Monoaromatic Hydrocarbon Bioremediation of Hydrocarbon-contaminated Soil Using HBB5 Biosurfactant Produced by Pseudomonas xiamenensis
Journal of Advances in Microbiology,
Biodegradation of benzene toluene ethylbenzene and xylenes (BTEX) is a slow and complex process. However, many microbial organisms have been shown to possess the capacity to biodegrade various components of a hydrocarbon. This study was aimed at investigating the role of biosurfactant on soil polluted with these monoaromatics. Samples were collected and analyzed using standard techniques. The biodegradation set up was carried out using five earthen pots; each containing unpolluted soil, polluted soil alone, polluted soil + poultry wastes, polluted soil + HBB5 biosurfactant and polluted soil + poultry wastes + HBB5 biosurfactant. The biodegradation of BTEX were periodically monitored every seven days for 28 days using gas chromatograph-mass spectrometer coupled with head space (GC-MS-HS).

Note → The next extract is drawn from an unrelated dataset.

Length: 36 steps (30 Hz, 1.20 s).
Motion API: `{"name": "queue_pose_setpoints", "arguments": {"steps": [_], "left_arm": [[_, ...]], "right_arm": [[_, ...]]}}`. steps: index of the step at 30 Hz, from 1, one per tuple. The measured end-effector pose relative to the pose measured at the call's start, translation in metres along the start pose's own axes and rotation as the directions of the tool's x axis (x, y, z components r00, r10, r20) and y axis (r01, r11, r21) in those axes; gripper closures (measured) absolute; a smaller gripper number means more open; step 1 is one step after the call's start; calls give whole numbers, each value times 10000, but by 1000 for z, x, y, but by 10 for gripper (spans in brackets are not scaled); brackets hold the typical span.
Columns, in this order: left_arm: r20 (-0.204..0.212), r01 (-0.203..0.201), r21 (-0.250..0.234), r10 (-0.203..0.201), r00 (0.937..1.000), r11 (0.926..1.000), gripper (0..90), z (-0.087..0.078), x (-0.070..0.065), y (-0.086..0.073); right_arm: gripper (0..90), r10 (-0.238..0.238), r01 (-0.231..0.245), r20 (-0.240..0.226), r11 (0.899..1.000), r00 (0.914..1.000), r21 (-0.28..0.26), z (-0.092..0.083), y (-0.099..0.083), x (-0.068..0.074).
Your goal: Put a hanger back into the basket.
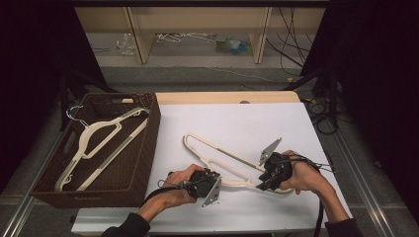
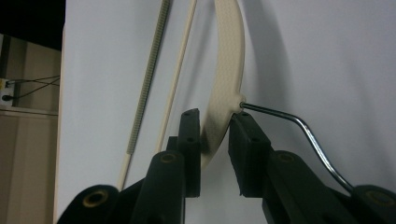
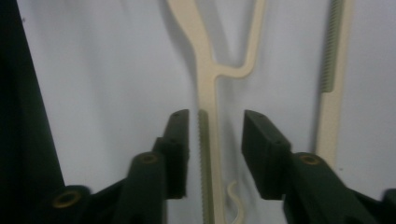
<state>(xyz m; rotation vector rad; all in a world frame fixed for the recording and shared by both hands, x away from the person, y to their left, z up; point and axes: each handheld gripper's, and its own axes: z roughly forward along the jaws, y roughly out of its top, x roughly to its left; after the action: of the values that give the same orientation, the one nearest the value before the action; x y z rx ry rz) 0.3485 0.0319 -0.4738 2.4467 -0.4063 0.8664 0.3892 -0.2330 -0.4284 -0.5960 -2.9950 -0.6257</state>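
Left claw [image 2: 215,154] clamps the table hanger [image 1: 222,160] by its hook, right claw [image 3: 215,154] loose around its arm, one hanger [image 1: 99,145] already in the basket [image 1: 148,148] off left.

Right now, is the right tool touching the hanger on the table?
Apart. The right gripper view shows the hanger arm running between the right tool pads, with white table visible on the right side and a slim gap on the left.

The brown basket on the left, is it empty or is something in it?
Not empty: the brown basket holds a cream hanger lying inside, its wire hook poking over the far left rim.
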Motion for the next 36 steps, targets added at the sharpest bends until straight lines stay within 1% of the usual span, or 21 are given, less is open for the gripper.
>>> {"name": "queue_pose_setpoints", "arguments": {"steps": [4, 8, 11, 12, 13, 17, 18, 20, 21, 22, 23, 26, 27, 29, 30, 31, 32, 33, 34, 35, 36], "left_arm": [[-118, 19, -96, -20, 9999, 10000, 760, -5, 5, 2], [-335, 45, -237, -53, 9994, 9997, 785, -13, 12, 6], [-787, 81, -286, -104, 9968, 9996, 805, -21, 18, 8], [-961, -40, -426, -1, 9954, 9991, 813, -23, 21, 8], [-1030, -137, -497, 85, 9946, 9987, 819, -25, 24, 9], [-1193, 9, -417, -59, 9928, 9991, 840, -33, 31, 7], [-1275, 114, -452, -171, 9917, 9989, 844, -35, 33, 6], [-1368, 262, -438, -319, 9901, 9987, 849, -39, 38, 5], [-1401, 349, -444, -408, 9893, 9984, 851, -41, 40, 5], [-1476, 485, -446, -546, 9875, 9978, 852, -43, 43, 5], [-1495, 622, -441, -682, 9864, 9971, 854, -45, 45, 4], [-1560, 975, -384, -1024, 9824, 9945, 858, -52, 52, 4], [-1567, 1198, -409, -1248, 9797, 9920, 858, -54, 53, 3], [-1639, 1553, -519, -1618, 9731, 9865, 858, -57, 57, 2], [-1580, 1671, -328, -1702, 9727, 9854, 858, -61, 61, 1], [-1618, 1831, -318, -1859, 9692, 9826, 858, -63, 64, 0], [-1604, 1976, -319, -2001, 9665, 9798, 858, -66, 66, -1], [-1587, 2219, -394, -2253, 9613, 9743, 858, -68, 69, -2], [-1561, 2582, -480, -2625, 9522, 9649, 858, -73, 73, -5], [-1534, 2725, -516, -2772, 9485, 9608, 859, -74, 75, -5], [-1530, 3145, -833, -3240, 9336, 9456, 859, -75, 76, -7]], "right_arm": [[425, 198, -169, 666, 9989, 9976, -447, -13, 0, 7], [379, 438, -291, 1175, 9918, 9921, -1241, -26, 0, 14], [379, 571, -266, 1702, 9840, 9838, -1763, -35, 1, 17], [378, 499, -110, 1886, 9794, 9808, -2016, -40, 2, 18], [379, 654, -187, 2017, 9741, 9773, -2253, -45, 2, 19], [371, 885, -113, 2515, 9561, 9638, -2930, -63, 3, 24], [363, 781, -13, 2398, 9524, 9677, -3050, -68, 4, 25], [338, 891, 15, 2489, 9396, 9644, -3422, -73, 4, 29], [325, 944, -22, 2484, 9376, 9641, -3477, -77, 5, 30], [317, 1067, -92, 2437, 9288, 9639, -3704, -77, 5, 32], [303, 1060, 1, 2567, 9241, 9607, -3822, -77, 6, 33], [274, 1228, -69, 2668, 9175, 9559, -3976, -80, 6, 35], [274, 1290, -44, 2778, 9125, 9519, -4090, -81, 6, 36], [274, 1482, 7, 2968, 8938, 9434, -4484, -86, 6, 38], [274, 1517, 80, 3022, 8834, 9411, -4686, -87, 7, 39], [274, 1643, 51, 3031, 8726, 9387, -4885, -91, 7, 41], [269, 1612, 147, 3092, 8676, 9372, -4971, -93, 7, 42], [264, 1634, 159, 3128, 8660, 9357, -4999, -94, 7, 43], [265, 1588, 263, 3228, 8648, 9331, -5015, -95, 7, 45], [265, 1578, 316, 3258, 8611, 9322, -5075, -96, 7, 48], [265, 1560, 368, 3286, 8583, 9315, -5118, -96, 7, 49]]}}
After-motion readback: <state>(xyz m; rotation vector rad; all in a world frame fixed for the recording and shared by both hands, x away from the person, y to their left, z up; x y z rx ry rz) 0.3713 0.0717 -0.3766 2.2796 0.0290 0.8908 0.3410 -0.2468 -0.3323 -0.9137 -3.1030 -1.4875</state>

The respective initial and final concentrations of BTEX (ppm) were as follows; 0.7936 and 0.2063, 0.9733 and 0.0231, 0.9526 and <0.0001, 0.9241 and <0.0001 with degradation efficiencies of 74.0%, 97.6%, 100% and 100% for polluted soil alone, polluted soil + poultry wastes, polluted soil + HBB5 biosurfactant and polluted soil + poultry wastes + HBB5 biosurfactant respectively. The microbial counts increased greatly, and the concentrations of the limiting nutrients reduced during the experimental period. The effective treatments for bioremediation increased in the following order: polluted soil alone < polluted soil + poultry waste < polluted soil + HBB5 biosurfactant < polluted soil + poultry waste + HBB5 biosurfactant. Results clearly showed that application of HBB5 biosurfactant only or in combination with poultry wastes has the ability to degrade ethylbenzene and xylenes (BTEX) and thus, can be employed in the clean-up of crude oil contaminated soil.